Goal of the exercise: Output all records verbatim.

Task input:
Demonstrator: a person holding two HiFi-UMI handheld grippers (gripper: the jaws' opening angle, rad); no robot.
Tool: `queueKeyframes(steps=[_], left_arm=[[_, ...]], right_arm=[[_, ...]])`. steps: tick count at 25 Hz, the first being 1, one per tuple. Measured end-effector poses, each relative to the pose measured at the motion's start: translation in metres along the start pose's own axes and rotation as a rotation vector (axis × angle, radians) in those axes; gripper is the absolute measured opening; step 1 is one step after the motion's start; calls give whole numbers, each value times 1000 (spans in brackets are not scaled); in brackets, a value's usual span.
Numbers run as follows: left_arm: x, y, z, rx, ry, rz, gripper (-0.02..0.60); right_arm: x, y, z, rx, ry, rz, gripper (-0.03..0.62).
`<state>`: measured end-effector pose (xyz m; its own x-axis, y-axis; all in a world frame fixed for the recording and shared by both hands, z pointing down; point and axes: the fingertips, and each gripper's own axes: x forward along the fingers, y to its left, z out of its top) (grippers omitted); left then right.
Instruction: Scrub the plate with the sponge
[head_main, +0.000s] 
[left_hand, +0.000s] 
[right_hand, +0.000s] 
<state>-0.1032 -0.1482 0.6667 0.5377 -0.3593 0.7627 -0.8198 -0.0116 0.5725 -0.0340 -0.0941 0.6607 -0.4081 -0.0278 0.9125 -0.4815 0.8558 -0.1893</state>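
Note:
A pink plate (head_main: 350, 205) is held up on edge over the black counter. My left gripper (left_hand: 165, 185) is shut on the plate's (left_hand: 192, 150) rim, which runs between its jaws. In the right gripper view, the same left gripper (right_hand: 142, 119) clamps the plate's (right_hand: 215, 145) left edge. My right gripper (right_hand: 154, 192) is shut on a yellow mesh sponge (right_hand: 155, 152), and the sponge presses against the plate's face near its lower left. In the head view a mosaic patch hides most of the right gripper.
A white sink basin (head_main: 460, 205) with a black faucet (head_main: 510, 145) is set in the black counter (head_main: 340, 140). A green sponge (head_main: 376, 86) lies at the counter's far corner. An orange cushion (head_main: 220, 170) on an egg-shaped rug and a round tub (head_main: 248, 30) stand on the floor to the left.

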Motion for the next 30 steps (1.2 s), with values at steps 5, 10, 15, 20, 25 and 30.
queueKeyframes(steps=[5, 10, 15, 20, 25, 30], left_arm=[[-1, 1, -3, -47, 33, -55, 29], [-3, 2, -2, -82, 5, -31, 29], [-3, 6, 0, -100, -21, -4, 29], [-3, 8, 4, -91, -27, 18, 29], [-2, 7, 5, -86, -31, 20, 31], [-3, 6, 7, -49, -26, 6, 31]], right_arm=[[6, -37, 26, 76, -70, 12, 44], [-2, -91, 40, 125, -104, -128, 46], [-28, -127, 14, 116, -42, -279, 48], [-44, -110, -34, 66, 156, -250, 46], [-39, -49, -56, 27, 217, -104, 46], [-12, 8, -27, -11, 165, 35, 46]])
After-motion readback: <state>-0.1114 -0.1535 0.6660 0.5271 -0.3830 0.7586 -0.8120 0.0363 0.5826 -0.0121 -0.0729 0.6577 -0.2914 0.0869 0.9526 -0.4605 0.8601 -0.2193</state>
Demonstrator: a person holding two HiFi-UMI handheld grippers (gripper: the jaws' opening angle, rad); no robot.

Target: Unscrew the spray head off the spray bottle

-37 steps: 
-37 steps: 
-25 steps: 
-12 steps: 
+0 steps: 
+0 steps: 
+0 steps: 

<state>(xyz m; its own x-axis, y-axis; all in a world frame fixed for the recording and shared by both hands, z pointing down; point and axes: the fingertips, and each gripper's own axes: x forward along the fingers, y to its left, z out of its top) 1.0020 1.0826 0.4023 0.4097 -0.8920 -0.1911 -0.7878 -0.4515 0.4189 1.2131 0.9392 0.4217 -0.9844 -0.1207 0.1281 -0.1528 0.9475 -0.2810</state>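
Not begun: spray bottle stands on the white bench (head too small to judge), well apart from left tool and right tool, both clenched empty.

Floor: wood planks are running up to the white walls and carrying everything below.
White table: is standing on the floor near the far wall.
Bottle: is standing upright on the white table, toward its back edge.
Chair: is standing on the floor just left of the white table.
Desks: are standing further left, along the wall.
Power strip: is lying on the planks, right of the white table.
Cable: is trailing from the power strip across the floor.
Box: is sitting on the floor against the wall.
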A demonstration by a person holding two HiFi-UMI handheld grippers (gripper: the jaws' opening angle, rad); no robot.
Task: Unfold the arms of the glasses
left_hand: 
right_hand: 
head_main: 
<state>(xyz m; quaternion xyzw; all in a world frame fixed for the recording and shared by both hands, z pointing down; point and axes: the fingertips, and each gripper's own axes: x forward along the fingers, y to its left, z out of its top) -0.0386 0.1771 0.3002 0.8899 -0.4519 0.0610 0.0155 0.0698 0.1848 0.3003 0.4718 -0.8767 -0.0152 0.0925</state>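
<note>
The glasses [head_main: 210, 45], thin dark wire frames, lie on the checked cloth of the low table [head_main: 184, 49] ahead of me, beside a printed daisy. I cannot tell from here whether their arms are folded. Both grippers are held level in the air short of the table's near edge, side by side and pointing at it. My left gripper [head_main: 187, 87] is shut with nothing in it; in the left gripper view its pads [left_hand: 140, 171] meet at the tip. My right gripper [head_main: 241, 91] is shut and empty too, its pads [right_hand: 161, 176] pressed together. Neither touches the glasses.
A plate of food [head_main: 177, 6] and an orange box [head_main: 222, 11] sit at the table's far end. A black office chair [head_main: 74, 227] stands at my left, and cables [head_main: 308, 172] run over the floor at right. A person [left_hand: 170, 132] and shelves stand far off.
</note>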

Reply:
Demonstrator: a person holding two HiFi-UMI handheld grippers (gripper: the jaws' opening angle, rad); no robot.
Tool: `queueKeyframes(steps=[_], left_arm=[[_, ...]], right_arm=[[_, ...]])`. steps: tick count at 25 Hz, the first being 1, one per tuple. Measured end-effector poses, each relative to the pose measured at the motion's start: translation in metres along the start pose's own axes and rotation as a rotation vector (axis × angle, radians) in those axes; gripper is the absolute measured opening; step 1 is one step after the motion's start; calls give whole numbers, each value times 1000 (spans in brackets are not scaled); in brackets, a value's usual span.
Numbers run as follows: left_arm: x, y, z, rx, ry, rz, gripper (-0.02..0.60); right_arm: x, y, z, rx, ry, rz, gripper (-0.03..0.62).
`<state>`: measured end-effector pose (xyz m; its own x-axis, y-axis; all in a world frame fixed for the recording and shared by both hands, z pointing down; point and axes: the fingertips, and each gripper's own axes: x forward along the fingers, y to its left, z out of its top) (grippers omitted); left then right.
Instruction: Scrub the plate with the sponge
[head_main, +0.000s] 
[left_hand, +0.000s] 
[right_hand, +0.000s] 
<state>-0.1032 -0.1482 0.6667 0.5377 -0.3593 0.7627 -0.8198 -0.0116 0.5725 -0.0340 -0.0941 0.6607 -0.4081 -0.0278 0.9125 -0.4815 0.8558 -0.1893</state>
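Note:
A pink plate (head_main: 350, 205) is held up on edge over the black counter. My left gripper (left_hand: 165, 185) is shut on the plate's (left_hand: 192, 150) rim, which runs between its jaws. In the right gripper view, the same left gripper (right_hand: 142, 119) clamps the plate's (right_hand: 215, 145) left edge. My right gripper (right_hand: 154, 192) is shut on a yellow mesh sponge (right_hand: 155, 152), and the sponge presses against the plate's face near its lower left. In the head view a mosaic patch hides most of the right gripper.
A white sink basin (head_main: 460, 205) with a black faucet (head_main: 510, 145) is set in the black counter (head_main: 340, 140). A green sponge (head_main: 376, 86) lies at the counter's far corner. An orange cushion (head_main: 220, 170) on an egg-shaped rug and a round tub (head_main: 248, 30) stand on the floor to the left.
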
Motion for the next 30 steps (1.2 s), with values at steps 5, 10, 15, 20, 25 and 30.
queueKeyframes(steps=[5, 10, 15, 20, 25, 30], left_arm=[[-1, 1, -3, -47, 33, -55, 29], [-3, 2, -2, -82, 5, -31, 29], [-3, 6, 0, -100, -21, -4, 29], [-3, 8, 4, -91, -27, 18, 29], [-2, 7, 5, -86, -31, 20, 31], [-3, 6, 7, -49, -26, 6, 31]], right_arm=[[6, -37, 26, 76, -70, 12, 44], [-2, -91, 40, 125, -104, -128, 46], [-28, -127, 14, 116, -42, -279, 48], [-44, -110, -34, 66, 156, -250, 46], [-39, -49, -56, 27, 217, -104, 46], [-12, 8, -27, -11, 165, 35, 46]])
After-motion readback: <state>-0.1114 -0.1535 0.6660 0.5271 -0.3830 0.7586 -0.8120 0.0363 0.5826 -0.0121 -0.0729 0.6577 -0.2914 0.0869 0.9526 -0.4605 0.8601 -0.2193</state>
Demonstrator: a person holding two HiFi-UMI handheld grippers (gripper: the jaws' opening angle, rad); no robot.

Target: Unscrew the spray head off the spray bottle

-37 steps: 
-37 steps: 
-25 steps: 
-12 steps: 
+0 steps: 
+0 steps: 
+0 steps: 

<state>(xyz m; its own x-axis, y-axis; all in a world frame fixed for the recording and shared by both hands, z pointing down; point and axes: the fingertips, and each gripper's own axes: x forward along the fingers, y to its left, z out of its top) 1.0020 1.0826 0.4023 0.4097 -0.8920 -0.1911 -0.7878 -0.4515 0.4189 1.2131 0.9392 0.4217 -0.9844 -0.1207 0.1281 -0.1528 0.9475 -0.2810</state>
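Not begun: spray bottle stands on the white bench (head too small to judge), well apart from left tool and right tool, both clenched empty.

Floor: wood planks are running up to the white walls and carrying everything below.
White table: is standing on the floor near the far wall.
Bottle: is standing upright on the white table, toward its back edge.
Chair: is standing on the floor just left of the white table.
Desks: are standing further left, along the wall.
Power strip: is lying on the planks, right of the white table.
Cable: is trailing from the power strip across the floor.
Box: is sitting on the floor against the wall.
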A demonstration by a person holding two HiFi-UMI handheld grippers (gripper: the jaws' opening angle, rad); no robot.
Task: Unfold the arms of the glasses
left_hand: 
right_hand: 
head_main: 
<state>(xyz m; quaternion xyzw; all in a world frame fixed for the recording and shared by both hands, z pointing down; point and axes: the fingertips, and each gripper's own axes: x forward along the fingers, y to its left, z out of its top) -0.0386 0.1771 0.3002 0.8899 -0.4519 0.0610 0.0155 0.0698 0.1848 0.3003 0.4718 -0.8767 -0.0152 0.0925</state>
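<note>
The glasses [head_main: 210, 45], thin dark wire frames, lie on the checked cloth of the low table [head_main: 184, 49] ahead of me, beside a printed daisy. I cannot tell from here whether their arms are folded. Both grippers are held level in the air short of the table's near edge, side by side and pointing at it. My left gripper [head_main: 187, 87] is shut with nothing in it; in the left gripper view its pads [left_hand: 140, 171] meet at the tip. My right gripper [head_main: 241, 91] is shut and empty too, its pads [right_hand: 161, 176] pressed together. Neither touches the glasses.
A plate of food [head_main: 177, 6] and an orange box [head_main: 222, 11] sit at the table's far end. A black office chair [head_main: 74, 227] stands at my left, and cables [head_main: 308, 172] run over the floor at right. A person [left_hand: 170, 132] and shelves stand far off.
</note>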

That completes the output.